What you should do –
Provide a verbatim copy of the data below.
::::::
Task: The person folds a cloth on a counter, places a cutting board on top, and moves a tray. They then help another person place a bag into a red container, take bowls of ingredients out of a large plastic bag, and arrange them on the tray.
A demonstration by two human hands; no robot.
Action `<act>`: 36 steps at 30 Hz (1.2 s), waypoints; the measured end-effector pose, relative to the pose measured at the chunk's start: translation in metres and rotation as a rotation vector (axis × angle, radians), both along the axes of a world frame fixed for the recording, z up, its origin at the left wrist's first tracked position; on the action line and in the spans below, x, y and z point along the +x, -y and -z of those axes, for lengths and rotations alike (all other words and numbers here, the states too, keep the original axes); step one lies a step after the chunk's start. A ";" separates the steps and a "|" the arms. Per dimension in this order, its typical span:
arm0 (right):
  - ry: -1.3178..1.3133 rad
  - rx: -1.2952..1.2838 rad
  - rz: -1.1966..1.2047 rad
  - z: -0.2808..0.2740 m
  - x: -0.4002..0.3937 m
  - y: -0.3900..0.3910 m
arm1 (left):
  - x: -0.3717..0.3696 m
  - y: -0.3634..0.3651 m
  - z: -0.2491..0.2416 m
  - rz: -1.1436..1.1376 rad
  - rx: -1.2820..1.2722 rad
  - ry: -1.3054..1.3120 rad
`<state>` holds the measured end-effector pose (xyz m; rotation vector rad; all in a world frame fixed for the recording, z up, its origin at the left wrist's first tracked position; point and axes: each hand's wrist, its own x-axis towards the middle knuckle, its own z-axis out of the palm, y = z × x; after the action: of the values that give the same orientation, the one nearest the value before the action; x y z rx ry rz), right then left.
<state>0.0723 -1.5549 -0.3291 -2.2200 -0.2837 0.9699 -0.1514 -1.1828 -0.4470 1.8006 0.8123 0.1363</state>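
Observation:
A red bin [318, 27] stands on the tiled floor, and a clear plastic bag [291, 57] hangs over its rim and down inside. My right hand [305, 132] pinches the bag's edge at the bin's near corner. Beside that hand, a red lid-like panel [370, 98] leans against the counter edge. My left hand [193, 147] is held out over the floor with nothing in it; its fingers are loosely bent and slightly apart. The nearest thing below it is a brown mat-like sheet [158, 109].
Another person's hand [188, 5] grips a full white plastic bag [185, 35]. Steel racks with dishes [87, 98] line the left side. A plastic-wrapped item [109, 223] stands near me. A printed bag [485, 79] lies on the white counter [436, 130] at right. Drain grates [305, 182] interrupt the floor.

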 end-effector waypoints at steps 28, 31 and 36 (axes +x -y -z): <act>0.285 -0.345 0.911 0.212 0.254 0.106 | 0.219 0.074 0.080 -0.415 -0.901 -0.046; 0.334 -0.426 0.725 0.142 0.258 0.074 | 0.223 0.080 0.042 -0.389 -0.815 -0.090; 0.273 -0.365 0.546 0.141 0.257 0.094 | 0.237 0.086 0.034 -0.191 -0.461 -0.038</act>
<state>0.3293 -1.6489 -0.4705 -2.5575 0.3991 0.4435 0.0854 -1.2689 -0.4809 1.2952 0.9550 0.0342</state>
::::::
Answer to this task –
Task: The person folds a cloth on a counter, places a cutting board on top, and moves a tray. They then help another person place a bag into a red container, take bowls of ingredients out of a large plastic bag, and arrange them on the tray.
A demonstration by two human hands; no robot.
Action `<act>`: 36 steps at 30 Hz (1.2 s), waypoints; the measured end-effector pose, relative to the pose measured at the chunk's start: translation in metres and rotation as a rotation vector (axis × angle, radians), both along the axes of a world frame fixed for the recording, z up, its origin at the left wrist's first tracked position; on the action line and in the spans below, x, y and z point along the +x, -y and -z of those axes, for lengths and rotations alike (all other words and numbers here, the states too, keep the original axes); step one lies a step after the chunk's start. A ";" separates the steps and a "|" the arms. Per dimension in this order, its typical span:
arm0 (right):
  - ry: -1.3178..1.3133 rad
  - rx: -1.2952..1.2838 rad
  - rz: -1.1966..1.2047 rad
  - z: -0.2808..0.2740 m
  - x: -0.4002..0.3937 m
  - y: -0.3900..0.3910 m
arm1 (left):
  - x: -0.3717..0.3696 m
  - y: -0.3634..0.3651 m
  - z: -0.2491..0.2416 m
  - rz: -1.1436..1.1376 rad
  - rx: -1.2820..1.2722 rad
  - ry: -1.3054..1.3120 rad
`<state>` holds the measured end-effector pose (xyz m; rotation vector rad; all in a world frame fixed for the recording, z up, its origin at the left wrist's first tracked position; point and axes: each hand's wrist, its own x-axis towards the middle knuckle, its own z-axis out of the palm, y = z × x; after the action: of the values that give the same orientation, the one nearest the value before the action; x y z rx ry rz), right then left.
<state>0.0723 -1.5549 -0.3291 -2.2200 -0.2837 0.9699 -0.1514 -1.1828 -0.4470 1.8006 0.8123 0.1363</state>
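Observation:
A red bin [318, 27] stands on the tiled floor, and a clear plastic bag [291, 57] hangs over its rim and down inside. My right hand [305, 132] pinches the bag's edge at the bin's near corner. Beside that hand, a red lid-like panel [370, 98] leans against the counter edge. My left hand [193, 147] is held out over the floor with nothing in it; its fingers are loosely bent and slightly apart. The nearest thing below it is a brown mat-like sheet [158, 109].
Another person's hand [188, 5] grips a full white plastic bag [185, 35]. Steel racks with dishes [87, 98] line the left side. A plastic-wrapped item [109, 223] stands near me. A printed bag [485, 79] lies on the white counter [436, 130] at right. Drain grates [305, 182] interrupt the floor.
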
 end-effector waypoints at steps 28, 31 and 36 (axes +x -y -z): <act>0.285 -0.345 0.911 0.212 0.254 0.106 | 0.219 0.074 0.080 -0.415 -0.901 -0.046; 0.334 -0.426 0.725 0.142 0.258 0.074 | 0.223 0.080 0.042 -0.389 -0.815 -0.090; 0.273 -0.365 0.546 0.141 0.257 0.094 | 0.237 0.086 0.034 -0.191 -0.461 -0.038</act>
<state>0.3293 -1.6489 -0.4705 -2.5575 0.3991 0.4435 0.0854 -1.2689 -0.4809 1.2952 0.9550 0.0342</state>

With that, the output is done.